São três pequenas crônicas e/ou, ainda que aparentemente distintas, três preciosos versos de um mesmo haicai, de um poema curto invocando desesperadamente o Amor. Três histórias acontecendo cada uma em três tempos: prólogo, trama, epílogo. Três histórias com métrica e metragem perfeitas: nem uma palavra a mais, nem um fotograma a mais, nem uma nota musical a mais que o necessário. Três histórias explorando as intenções da fala, do gesto, do ato..., e suas consequências inesperadas. Três finais surpreendentes, de deixar o espectador de boca aberta e querendo mais..., mesmo ciente de que menos é sempre mais. 


Roda do Destino é singular na sinceridade dos diálogos e na performance natural do excelente elenco. A sugestão do erótico, que varia em cada capítulo, é provocantemente sublime..., de excitar o corpo e a alma do espectador arrebatado (desde a primeira cena) por sua trama inteligente.

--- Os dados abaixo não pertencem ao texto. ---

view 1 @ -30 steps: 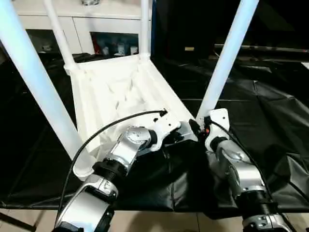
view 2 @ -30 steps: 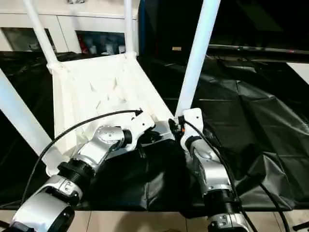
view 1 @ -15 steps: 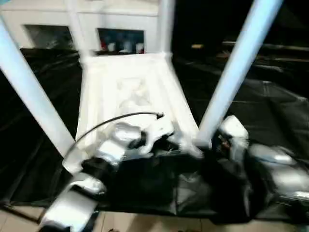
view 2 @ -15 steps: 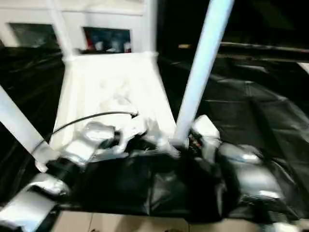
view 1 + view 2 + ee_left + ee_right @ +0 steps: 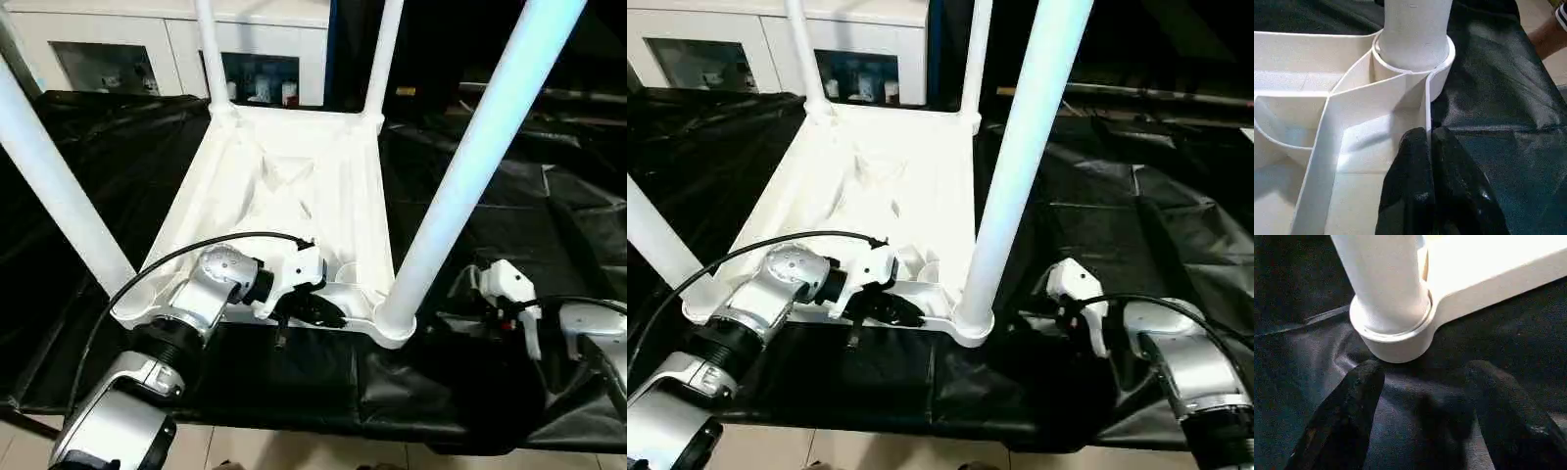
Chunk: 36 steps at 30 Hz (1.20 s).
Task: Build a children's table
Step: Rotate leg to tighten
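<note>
At the table's near edge, left gripper (image 5: 1427,147) pinched closed on the thin rim wall, just beside the near-right socket (image 5: 1442,63). Right gripper (image 5: 1420,382) jaws spread wide, holding nothing, hovering over black sheet (image 5: 549,225) close to that same socket, not touching it. Table (image 5: 294,186) lies upside down on the sheet, ribbed underside up. Four legs stand upright in the corner sockets; near-right leg (image 5: 480,157) rises beside the left gripper. Cabinet (image 5: 147,49) behind the table's far end.
</note>
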Motion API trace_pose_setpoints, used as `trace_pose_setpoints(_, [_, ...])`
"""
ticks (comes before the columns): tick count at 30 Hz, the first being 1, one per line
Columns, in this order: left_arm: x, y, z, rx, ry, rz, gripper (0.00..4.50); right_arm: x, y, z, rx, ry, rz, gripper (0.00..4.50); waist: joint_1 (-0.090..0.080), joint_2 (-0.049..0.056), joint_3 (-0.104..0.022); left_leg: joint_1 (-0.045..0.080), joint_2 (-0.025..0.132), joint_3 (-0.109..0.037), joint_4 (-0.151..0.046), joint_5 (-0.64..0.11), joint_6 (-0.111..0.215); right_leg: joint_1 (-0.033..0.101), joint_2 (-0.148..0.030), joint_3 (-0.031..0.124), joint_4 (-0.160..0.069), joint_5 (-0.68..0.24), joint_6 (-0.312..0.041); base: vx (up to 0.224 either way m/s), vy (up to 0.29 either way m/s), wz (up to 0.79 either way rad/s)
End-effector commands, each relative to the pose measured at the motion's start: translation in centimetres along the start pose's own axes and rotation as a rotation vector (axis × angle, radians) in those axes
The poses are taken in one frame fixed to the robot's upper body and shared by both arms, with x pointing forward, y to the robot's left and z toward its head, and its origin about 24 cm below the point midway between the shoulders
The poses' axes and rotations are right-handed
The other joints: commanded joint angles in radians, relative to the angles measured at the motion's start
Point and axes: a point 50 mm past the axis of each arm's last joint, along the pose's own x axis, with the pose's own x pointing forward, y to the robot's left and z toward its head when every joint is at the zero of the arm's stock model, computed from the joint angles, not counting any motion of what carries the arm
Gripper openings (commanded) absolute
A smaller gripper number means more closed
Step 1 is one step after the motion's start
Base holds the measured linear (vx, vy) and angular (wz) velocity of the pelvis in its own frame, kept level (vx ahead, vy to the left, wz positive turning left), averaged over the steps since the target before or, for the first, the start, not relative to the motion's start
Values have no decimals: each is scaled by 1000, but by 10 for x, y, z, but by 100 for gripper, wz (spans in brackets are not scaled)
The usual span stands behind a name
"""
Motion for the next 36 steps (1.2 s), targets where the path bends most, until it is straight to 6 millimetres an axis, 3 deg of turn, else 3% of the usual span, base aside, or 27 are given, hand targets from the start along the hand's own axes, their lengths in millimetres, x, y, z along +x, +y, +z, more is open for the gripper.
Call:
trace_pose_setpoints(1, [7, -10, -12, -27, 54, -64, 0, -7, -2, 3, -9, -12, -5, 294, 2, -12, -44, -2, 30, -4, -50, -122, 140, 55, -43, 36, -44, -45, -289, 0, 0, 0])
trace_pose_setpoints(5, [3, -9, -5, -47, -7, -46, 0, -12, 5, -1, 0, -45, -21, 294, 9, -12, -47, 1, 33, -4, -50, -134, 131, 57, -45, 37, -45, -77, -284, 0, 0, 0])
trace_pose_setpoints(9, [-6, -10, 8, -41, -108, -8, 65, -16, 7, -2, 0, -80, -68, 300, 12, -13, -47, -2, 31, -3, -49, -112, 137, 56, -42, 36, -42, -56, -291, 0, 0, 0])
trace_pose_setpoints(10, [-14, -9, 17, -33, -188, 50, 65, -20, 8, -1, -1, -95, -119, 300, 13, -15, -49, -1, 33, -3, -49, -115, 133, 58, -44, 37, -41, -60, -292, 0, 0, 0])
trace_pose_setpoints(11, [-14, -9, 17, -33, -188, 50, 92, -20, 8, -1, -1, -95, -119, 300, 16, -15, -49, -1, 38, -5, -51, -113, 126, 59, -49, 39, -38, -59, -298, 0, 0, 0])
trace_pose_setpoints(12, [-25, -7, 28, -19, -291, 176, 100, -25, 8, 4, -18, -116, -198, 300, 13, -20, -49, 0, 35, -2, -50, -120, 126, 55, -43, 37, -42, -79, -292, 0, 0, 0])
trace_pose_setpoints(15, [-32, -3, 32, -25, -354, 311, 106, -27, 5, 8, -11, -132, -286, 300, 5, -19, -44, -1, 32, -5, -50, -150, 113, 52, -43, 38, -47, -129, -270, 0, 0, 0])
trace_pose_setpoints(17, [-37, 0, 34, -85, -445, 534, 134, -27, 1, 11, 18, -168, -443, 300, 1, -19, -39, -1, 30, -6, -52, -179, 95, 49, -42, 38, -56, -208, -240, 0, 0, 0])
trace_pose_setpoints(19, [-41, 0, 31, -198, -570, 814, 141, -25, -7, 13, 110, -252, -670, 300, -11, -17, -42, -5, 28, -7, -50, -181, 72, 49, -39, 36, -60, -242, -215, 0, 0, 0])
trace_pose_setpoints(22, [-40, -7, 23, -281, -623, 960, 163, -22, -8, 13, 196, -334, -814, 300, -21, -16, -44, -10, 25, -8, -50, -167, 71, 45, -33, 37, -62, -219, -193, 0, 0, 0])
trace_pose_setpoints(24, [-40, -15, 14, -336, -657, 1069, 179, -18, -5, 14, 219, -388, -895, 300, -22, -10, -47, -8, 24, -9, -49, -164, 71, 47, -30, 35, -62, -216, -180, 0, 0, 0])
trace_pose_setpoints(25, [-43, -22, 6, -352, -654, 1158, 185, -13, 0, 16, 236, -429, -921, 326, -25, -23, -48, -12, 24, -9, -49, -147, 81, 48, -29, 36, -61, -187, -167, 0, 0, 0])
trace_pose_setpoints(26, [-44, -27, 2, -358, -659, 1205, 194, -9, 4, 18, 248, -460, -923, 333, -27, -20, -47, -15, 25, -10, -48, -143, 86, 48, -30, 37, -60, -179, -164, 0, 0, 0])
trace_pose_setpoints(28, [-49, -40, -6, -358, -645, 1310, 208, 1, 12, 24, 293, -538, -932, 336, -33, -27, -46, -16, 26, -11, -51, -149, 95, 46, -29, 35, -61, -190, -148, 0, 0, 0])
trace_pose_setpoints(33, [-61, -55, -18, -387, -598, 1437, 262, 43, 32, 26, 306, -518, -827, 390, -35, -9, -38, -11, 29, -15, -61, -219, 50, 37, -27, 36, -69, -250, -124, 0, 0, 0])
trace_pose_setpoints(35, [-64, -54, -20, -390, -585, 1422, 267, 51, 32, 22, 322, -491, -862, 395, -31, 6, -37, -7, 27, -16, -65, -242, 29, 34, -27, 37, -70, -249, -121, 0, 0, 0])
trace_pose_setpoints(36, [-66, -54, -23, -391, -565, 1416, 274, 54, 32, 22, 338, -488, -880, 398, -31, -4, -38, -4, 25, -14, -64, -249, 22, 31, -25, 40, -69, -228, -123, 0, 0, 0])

Assim como no também belo tríptico feminino sul-coreano A Mulher que fugiu, de Hang Sang-soo, fotografado por Kim Sum-min, aqui a fotografia (sem exibicionismo) de Yukiko Iioka é fundamental para inserir o espectador no contexto e/ou em cena..., como se parte do elenco, como se parte da equipe ou como se mero bisbilhoteiro incapaz de tirar os olhos e ouvidos da ação. É difícil escolher a melhor das três histórias casuais sob a direção impecável de Ryûsuke Hamaguchi. Mas, pessoalmente, fico com a terceira, Mais uma vez, em que Acaso e Destino vagueiam lado a lado, envolvidos pelas notas celestiais do Op.15 de Schumann... 

Ganhador do Grande Prêmio do Júri, no Festival de Berlim de 2021, o imperdível Roda do Destino estreia, nos cinemas, dia 6 de janeiro de 2022, com distribuição da Pandora Filmes. 

 

NOTA: As considerações acima são pessoais e, portanto, podem não refletir a opinião geral dos espectadores e cinéfilos de carteirinha. 

Joba Tridente: O primeiro filme vi (no cinema) aos 5 anos de idade. Os primeiros videodocumentários fiz em 1990. O primeiro curta-metragem (Cortejo), em 35mm, realizei em 2008. Voltei a fazer crítica em 2009. Já fui protagonista e coadjuvante de curtas. Mas nada se compara à "traumatizante" e divertida experiência de cientista-figurante (de última hora) no “centro tecnológico” do norte-americano Power Play (Jogo de Poder, 2003), de Joseph Zito, rodado aqui em Curitiba.